- **Task prompt**:
Leave out every picture, then transcribe the rest of the listing exactly.

- **Data shown**:
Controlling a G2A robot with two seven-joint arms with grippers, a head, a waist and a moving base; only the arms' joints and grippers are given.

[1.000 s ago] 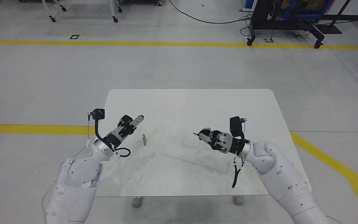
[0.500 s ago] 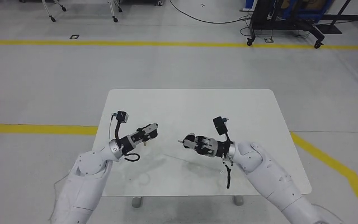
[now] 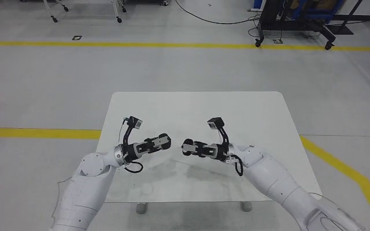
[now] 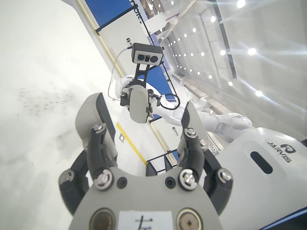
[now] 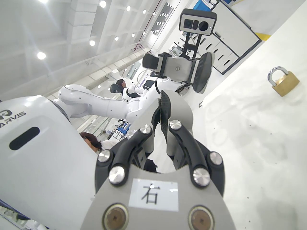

- **Result of this task**:
Controlling a G2A robot with two seven-joint arms with grippers, a head, a waist and a moving base; only the arms' joints and grippers are given.

[1.000 s ago] 
[0.500 s ago] 
[now] 
[now] 
[now] 

Besides this answer, the exercise requires nothing else.